Eine Zervixinsuffiziens (Muttermundschwäche) ist die Bezeichnung für eine Schwäche des Gebärmutterhalses beziehungsweise eine vorzeitige Erweiterung des Muttermundes in der Schwangerschaft. Der etwa 5 Zentimeter lange Gebärmutterhals (Zervix) ist der untere Teil der Gebärmutter, der die Öffnung zur Scheide, den so genannten Muttermund, enthält. Die Zervix stellt somit die Verbindung der Gebärmutter in die Scheide dar. Die Öffnung ist von einer dicken Schleimhaut umgeben, die etwa 3cm weit in das Scheidendach vorragt. Im Normalfall ist diese Öffnung sehr eng, um ein Aufsteigen von Keimen in die Gebärmutter zu verhindern. Zudem ist ein weitestgehend geschlossener Muttermund die Voraussetzung für einen ungestörten Verlauf der Schwangerschaft. Er soll sich erst öffnen, wenn die Reifung des Kindes etwa ab der 36. Schwangerschaftswoche abgeschlossen ist und die Geburt beginnen kann. Während der Geburt wird die Zervix dann unter dem Einfluss des Hormons Prostaglandin weicher und verkürzt sich. Sie öffnet sich während der Wehen und hat beim Durchtritt des Babykopfes einen Durchmesser von über 10cm.

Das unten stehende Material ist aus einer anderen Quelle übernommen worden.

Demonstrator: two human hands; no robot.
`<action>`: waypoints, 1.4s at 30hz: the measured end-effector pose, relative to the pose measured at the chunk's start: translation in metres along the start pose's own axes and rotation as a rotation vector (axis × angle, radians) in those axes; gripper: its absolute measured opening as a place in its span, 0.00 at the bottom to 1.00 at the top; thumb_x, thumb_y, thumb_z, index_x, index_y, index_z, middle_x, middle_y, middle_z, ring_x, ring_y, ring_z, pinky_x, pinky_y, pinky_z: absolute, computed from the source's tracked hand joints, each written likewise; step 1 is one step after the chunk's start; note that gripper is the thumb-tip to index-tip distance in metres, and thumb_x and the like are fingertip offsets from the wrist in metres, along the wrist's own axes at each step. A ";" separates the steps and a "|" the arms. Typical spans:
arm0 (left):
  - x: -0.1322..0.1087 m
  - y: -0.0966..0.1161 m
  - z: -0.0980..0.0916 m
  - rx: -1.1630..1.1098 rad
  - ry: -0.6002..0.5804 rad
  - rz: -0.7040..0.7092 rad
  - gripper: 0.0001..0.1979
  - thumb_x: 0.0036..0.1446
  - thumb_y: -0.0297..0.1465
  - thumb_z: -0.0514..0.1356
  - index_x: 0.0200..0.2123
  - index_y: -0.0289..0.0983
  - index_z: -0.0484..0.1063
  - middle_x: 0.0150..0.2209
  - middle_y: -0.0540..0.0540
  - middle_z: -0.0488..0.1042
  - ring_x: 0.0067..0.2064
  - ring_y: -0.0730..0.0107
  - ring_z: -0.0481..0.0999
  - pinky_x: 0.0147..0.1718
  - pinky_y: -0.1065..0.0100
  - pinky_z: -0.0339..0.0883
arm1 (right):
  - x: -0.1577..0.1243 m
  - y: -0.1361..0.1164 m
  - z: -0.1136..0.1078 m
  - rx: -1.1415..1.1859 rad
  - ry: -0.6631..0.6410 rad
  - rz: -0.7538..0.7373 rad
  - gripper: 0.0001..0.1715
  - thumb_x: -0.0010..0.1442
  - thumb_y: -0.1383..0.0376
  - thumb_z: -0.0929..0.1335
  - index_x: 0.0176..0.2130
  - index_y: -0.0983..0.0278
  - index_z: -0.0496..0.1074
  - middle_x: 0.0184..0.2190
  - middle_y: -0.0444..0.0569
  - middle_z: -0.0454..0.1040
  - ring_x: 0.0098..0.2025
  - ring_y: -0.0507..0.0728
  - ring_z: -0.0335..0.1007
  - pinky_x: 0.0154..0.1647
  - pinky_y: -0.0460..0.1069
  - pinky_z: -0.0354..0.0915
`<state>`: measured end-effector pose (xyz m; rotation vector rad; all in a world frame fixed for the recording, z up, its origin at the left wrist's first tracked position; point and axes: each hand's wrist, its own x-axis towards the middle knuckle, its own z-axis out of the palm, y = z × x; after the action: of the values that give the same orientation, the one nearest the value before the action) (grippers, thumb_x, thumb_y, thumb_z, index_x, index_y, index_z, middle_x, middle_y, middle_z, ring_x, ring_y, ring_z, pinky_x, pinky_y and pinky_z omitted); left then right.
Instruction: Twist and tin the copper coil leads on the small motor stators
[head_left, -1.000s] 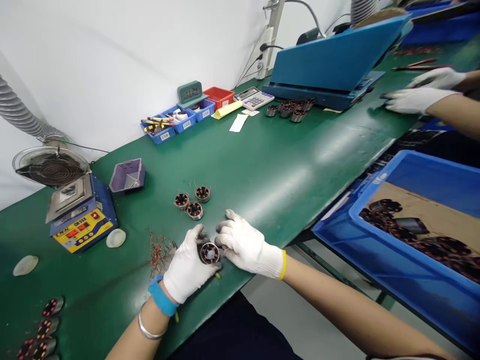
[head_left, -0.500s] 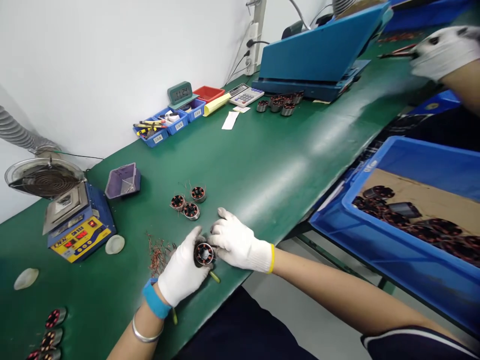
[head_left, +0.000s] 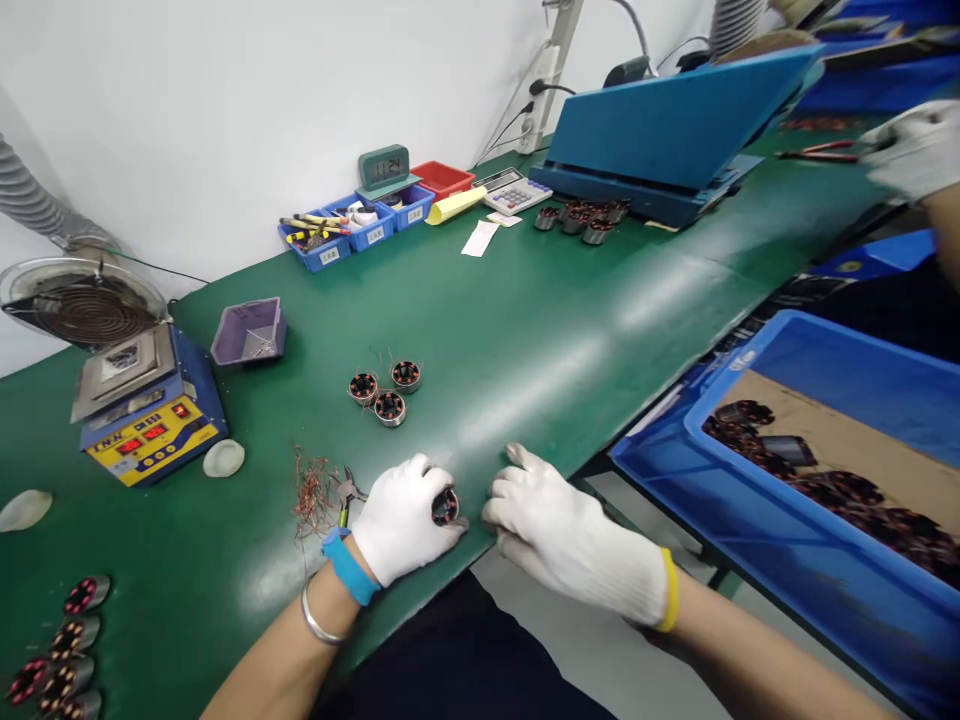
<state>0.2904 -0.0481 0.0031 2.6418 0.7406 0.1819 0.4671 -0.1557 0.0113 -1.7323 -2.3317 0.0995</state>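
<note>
My left hand (head_left: 409, 520), in a white glove, is wrapped round a motor stator (head_left: 445, 507) near the table's front edge. The stator's dark, ring-shaped end shows between thumb and fingers; the rest is covered. My right hand (head_left: 551, 525), also gloved, is apart from the stator, to its right. Its fingers are loosely bent and spread, with nothing visible in them. Left of my left hand lie wire cutters (head_left: 346, 496) with green handles, partly hidden by my wrist. Beside them is a tangle of copper wire scraps (head_left: 312, 490). Three stators (head_left: 390, 408) with loose wire ends sit beyond my hands.
A blue solder pot (head_left: 154, 420) stands left, near a purple tray (head_left: 250, 332). More stators (head_left: 75, 635) line the lower left. A blue crate (head_left: 697, 450) with stators is at right. A co-worker's gloved hand (head_left: 915, 150) is by red-handled pliers (head_left: 825, 152).
My right hand has come away from the stator and moved right. My left hand has turned over the stator, covering more of it. The cutters now show, and the camera view has shifted.
</note>
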 end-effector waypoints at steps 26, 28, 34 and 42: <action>0.000 -0.003 0.003 -0.014 0.020 -0.002 0.09 0.52 0.36 0.63 0.37 0.40 0.72 0.39 0.45 0.70 0.41 0.59 0.69 0.40 0.61 0.64 | 0.024 0.002 0.032 -0.065 0.349 0.031 0.07 0.58 0.71 0.64 0.30 0.65 0.70 0.36 0.56 0.74 0.44 0.62 0.68 0.42 0.56 0.66; -0.001 -0.002 0.002 -0.082 0.006 -0.006 0.07 0.52 0.32 0.63 0.37 0.40 0.72 0.41 0.46 0.70 0.42 0.60 0.68 0.41 0.61 0.64 | 0.024 0.003 0.033 -0.054 0.324 0.059 0.06 0.58 0.71 0.64 0.30 0.65 0.70 0.37 0.55 0.74 0.43 0.62 0.68 0.39 0.54 0.65; -0.002 0.004 0.007 -0.113 -0.008 -0.032 0.07 0.54 0.23 0.56 0.36 0.39 0.66 0.39 0.45 0.69 0.41 0.61 0.66 0.41 0.61 0.65 | 0.020 0.001 0.031 0.014 0.303 0.106 0.07 0.59 0.70 0.64 0.30 0.63 0.69 0.36 0.52 0.74 0.38 0.58 0.67 0.36 0.51 0.63; -0.001 0.005 0.016 -0.194 0.084 -0.012 0.04 0.55 0.24 0.55 0.34 0.38 0.65 0.42 0.43 0.69 0.44 0.60 0.67 0.45 0.60 0.65 | 0.024 0.006 0.027 0.153 0.165 0.163 0.07 0.58 0.70 0.64 0.29 0.63 0.68 0.33 0.48 0.72 0.34 0.55 0.66 0.34 0.48 0.60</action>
<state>0.2950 -0.0577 -0.0098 2.4580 0.7268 0.3454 0.4600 -0.1290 -0.0121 -1.7797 -2.0104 0.1529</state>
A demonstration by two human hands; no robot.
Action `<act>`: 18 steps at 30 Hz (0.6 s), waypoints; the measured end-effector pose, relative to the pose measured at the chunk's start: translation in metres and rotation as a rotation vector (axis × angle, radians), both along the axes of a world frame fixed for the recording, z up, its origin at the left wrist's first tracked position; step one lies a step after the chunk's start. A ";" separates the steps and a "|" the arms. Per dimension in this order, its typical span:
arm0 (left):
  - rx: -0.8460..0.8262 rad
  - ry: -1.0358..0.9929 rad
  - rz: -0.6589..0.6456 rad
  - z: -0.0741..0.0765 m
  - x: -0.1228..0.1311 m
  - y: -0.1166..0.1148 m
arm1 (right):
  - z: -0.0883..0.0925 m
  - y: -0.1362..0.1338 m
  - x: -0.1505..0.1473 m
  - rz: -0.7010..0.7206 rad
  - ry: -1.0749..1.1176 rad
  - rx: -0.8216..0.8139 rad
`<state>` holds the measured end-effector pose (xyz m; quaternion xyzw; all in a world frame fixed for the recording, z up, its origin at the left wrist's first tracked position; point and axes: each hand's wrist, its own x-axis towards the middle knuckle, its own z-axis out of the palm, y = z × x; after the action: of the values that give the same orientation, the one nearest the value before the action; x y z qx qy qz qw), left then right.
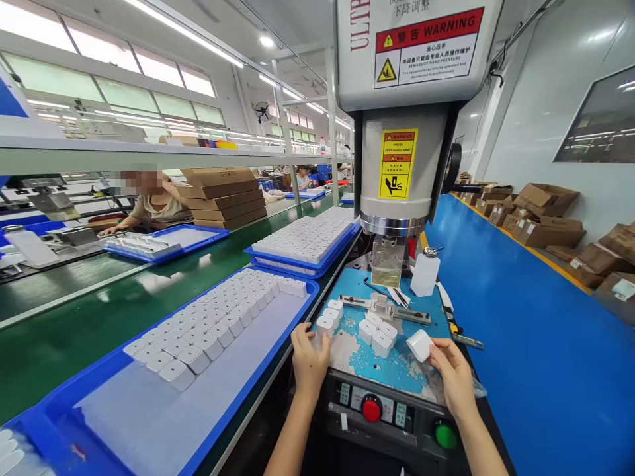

Vor der ersten Geburt ist die Form des Muttermundes typischerweise noch grübchenförmig rund, nach einer Schwangerschaft hingegen meist quer gespalten. Eine Muttermundschwäche kommt am häufigsten zwischen dem vierten und sechsten Schwangerschaftsmonat vor. Die Folge kann eine Fehlgeburt oder eine sehr unreife Frühgeburt sein. Etwa ein Prozent aller Fehlgeburten wurden durch eine Muttermundschwäche verursacht.

Ursachen

In den meisten Fällen von Muttermundschwäche bei Schwangeren ist die Ursache nicht genau bekannt. In einigen Fällen lässt sich der Defekt des Muttermundes auf eine Operation, eine Bindegewebsschwäche, Komplikationen des Muttermundes in vorausgegangenen Schwangerschaften oder eine Infektion zurückführen. Ein Verdacht auf Zervixinsuffiziens wird bei Patientinnen gestellt, die mindestens zwei Fehlgeburten nach der 15. Schwangerschaftswoche oder sehr unreife Frühgeburten hatten. Weitere Risikofaktoren für die Entstehung einer Muttermundschwäche sind

  • Mehrmalige operative Aufdehnungen des Gebärmutterhalses
  • Häufige Schwangerschaften
  • Mehrere Früh- oder Fehlgeburten
Letzte Aktualisierung am 29.07.2015.